While we’re at it, here’s six more offbeat examples of the genre to check out:

THE DESPERATE HOURS (1955)

They were making home-invasion movies before this, but “The Desperate Hours” – based on a play, which was based on a book based on magazine articles based on true events – is the one that set the template for years after: “As long as there are families… THE DESPERATE HOURS will be remembered!,” screamed the trailers. The setup is simplicity itself: Three escaped convicts break into a suburban home and take the family hostage in order to protect themselves until promised outside-aid arrives. Fredric March is the dad, Humphrey Bogart is the lead crook, the great William Wyler (seriously – LOOK at this filmography! (http://en.wikipedia.org/wiki/William_Wyler_filmography) ) directed.

HIDER IN THE HOUSE (1989)

Some scary movies create elaborate scenarios and convoluted mythologies in order to set up a frightening situation, but this one keeps it simple: Gary Busey is in your house – what’s scarier than that? Busey is a recently-released mental patient who covertly secludes himself in the attic of a picture-perfect family and, in the process of using security equipment to spy on them, becomes obsessed and formulates a plan to insinuate himself into their lives for real. It’s a creepy but not spectacular film, which gained a certain amount of cult mystique when its distributor’s financial problems kept it from being released in the U.S. for several years.

HOSTAGE (2005)

For some reason audiences ignored this Bruce Willis vehicle in theaters, which is a shame because it’s actually one of his last genuinely great roles and films – a giallo-flavored “Die Hard” riff that easily would’ve been a more worthy “Die Hard” sequel than the most recent two. He’s a burnt-out veteran hostage negotiator called in when a trio of teenage punks break into a Hollywood Hills McMansion for kicks, only for things to go south when the owner’s children turn out to be home, the suspiciously-heavy security system kicks in and a cop gets shot.

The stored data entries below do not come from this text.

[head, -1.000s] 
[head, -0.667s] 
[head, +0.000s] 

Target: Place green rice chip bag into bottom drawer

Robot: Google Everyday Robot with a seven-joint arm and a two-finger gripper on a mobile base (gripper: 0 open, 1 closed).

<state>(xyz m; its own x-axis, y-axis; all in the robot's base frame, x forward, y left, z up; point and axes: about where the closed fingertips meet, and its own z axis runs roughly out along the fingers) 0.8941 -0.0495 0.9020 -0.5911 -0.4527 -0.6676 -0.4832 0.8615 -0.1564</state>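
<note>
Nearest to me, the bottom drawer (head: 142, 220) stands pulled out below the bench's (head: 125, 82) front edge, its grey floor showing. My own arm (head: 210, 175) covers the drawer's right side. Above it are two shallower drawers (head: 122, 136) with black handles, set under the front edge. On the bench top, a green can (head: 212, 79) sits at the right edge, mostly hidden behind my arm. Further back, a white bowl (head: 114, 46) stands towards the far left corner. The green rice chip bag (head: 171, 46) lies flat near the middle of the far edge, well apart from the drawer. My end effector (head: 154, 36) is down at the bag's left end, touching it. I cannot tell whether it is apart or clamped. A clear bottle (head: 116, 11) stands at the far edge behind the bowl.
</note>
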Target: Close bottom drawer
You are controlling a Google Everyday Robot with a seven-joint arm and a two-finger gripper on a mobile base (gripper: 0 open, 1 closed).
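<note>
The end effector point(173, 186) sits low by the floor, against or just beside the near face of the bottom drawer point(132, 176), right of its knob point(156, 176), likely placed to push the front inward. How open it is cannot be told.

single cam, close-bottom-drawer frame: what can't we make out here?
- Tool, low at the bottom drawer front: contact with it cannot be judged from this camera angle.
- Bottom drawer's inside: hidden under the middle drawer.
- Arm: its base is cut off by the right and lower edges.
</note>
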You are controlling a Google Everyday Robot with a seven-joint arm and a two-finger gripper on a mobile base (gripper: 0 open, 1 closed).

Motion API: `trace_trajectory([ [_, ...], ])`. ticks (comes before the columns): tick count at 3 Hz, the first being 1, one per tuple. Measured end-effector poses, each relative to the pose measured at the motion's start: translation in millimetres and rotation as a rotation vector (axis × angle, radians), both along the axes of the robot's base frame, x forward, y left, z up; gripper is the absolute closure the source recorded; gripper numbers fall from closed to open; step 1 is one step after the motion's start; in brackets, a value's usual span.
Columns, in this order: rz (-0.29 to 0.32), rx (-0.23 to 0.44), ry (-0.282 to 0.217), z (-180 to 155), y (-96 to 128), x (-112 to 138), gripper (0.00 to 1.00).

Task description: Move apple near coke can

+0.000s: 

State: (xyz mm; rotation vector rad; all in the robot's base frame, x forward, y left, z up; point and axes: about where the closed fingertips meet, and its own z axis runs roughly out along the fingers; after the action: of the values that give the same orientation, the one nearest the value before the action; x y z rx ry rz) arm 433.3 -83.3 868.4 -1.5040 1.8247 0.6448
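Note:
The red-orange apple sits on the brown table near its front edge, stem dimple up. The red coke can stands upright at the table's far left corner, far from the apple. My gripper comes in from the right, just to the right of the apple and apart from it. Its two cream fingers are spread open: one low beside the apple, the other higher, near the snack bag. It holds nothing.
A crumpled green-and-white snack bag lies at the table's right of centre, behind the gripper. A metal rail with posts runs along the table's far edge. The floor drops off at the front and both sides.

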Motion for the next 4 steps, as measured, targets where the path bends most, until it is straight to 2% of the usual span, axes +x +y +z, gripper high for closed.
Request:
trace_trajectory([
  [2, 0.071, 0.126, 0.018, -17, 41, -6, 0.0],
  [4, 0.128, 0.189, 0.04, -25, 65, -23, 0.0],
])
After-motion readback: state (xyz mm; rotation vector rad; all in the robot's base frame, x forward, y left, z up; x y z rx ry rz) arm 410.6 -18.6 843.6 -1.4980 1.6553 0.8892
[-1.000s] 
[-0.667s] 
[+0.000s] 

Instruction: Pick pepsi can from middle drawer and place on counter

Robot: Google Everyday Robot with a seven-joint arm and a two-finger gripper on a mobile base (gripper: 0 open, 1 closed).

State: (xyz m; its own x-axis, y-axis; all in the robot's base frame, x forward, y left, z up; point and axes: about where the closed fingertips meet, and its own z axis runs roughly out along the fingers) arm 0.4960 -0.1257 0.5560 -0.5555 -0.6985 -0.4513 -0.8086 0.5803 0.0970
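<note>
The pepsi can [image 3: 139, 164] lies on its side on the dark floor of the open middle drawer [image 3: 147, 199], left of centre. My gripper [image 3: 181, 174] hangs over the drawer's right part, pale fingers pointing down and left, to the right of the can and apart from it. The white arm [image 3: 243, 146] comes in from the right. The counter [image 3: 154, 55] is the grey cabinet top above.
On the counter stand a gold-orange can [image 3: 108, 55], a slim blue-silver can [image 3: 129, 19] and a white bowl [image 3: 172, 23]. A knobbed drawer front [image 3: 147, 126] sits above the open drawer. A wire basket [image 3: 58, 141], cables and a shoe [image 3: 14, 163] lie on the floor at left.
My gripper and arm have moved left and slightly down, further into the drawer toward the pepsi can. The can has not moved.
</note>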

Then things get really bad: It turns out that the home’s owner is a money launderer for a powerful crimeboss, who wants to extricate a disc full of sensitive information from the now police-heavy scene and has kidnapped Willis’ wife in order to blackmail him into helping. Oh, and one of the three teens is actually a lethally-efficient psychopath killer in his own right, and he’s starting to get a bit stressed…

THE PEOPLE UNDER THE STAIRS (1991)

Here’s a home-invasion movie in reverse, and another film that movie culture has inexplicably memory-holed, despite it being one of Wes Craven’s bigger boxoffice hits and noteworthy as a rare socially-conscious, Black-themed horror film. The child of a family facing eviction from a Los Angeles ghetto apartment decides to organize the burglary of the rotten landlords’ suburban home in revenge… only to discover that being sleazy slumlords is waaaaaay down on the list of things wrong with these people: They’re actually a pair of incestuous, child-abducting killers with a booby-trapped house and a small army of feral, cannibalism-regressed abductees in the basement. The film is a bit weirdly structured, but it’s all in the name of payoff: Harrowing escapes are fun… but payback is even better.

venom movie poster

VENOM (1981)

You might notice that a lot of movies in this genre owe everything to Murphy’s Law, but “Venom” might take the cake for implausible coincidence: An unscrupulous nanny (Susan George, also late of the better known home-invasion classic “Straw Dogs”) her German international-terrorist boyfriend (Klaus Kinski) and a chauffeur (Oliver Reed) are scheming to kidnap and ransom her wealthy 10 year-old charge, but it turns into a hostage scenario when a cop shows up unexpectedly – but that’s not their real problem. The real problem is that the cop was there because, because of late-discovered shipping mixup, the “harmless” African snake that the moppet in question just added to his pet collection is actually a lethal Black Mamba… which has managed to escape it’s tank, and is now loose somewhere in the house with them. Kinski passed up a featured role in “Raiders of The Lost Ark” to make this instead (he didn’t like the script. Unsurprisingly, for a well-documented crazy person), which was a bad career move for him but worked out great for “Raiders,” which avoided being tainted by what a horrible scumbag Kinski ultimately turned out to be. (http://www.bbc.co.uk/news/world-europe-20971857)

SUDDENLY (1954)

Technically produced one year prior to “Desperate Hours” (though not before the play “Hours” adapted from), “Suddenly” is a well-regarded thriller that was considered “lost” for years for reasons that will soon become apparent. A group of thugs, led by Frank Sinatra as disgruntled army vet John Baron, take over a small-town family’s home because they’ve determined it will offer them the ideal vantage-point from which to assassinate the President of The United States via sniper-rifle during an impending visit to the area. Of course, just shy of a decade later, actual President John F. Kennedy would be assassinated by a sniper; leading Sinatra – a close personal friend and supporter of JFK – to pull his more famous assassination film “The Manchurian Candidate” from circulation for decades, and while it’s never been confirmed whether he pulled “Suddenly” as well it’s been widely rumored. Urban legends claimed for years that JFK assassin Lee Harvey Oswald had watched “Suddenly” on TV just prior to the shooting, but it’s now believed he was watching the obscure 1949 Cuban revolutionary drama “We Were Strangers” instead.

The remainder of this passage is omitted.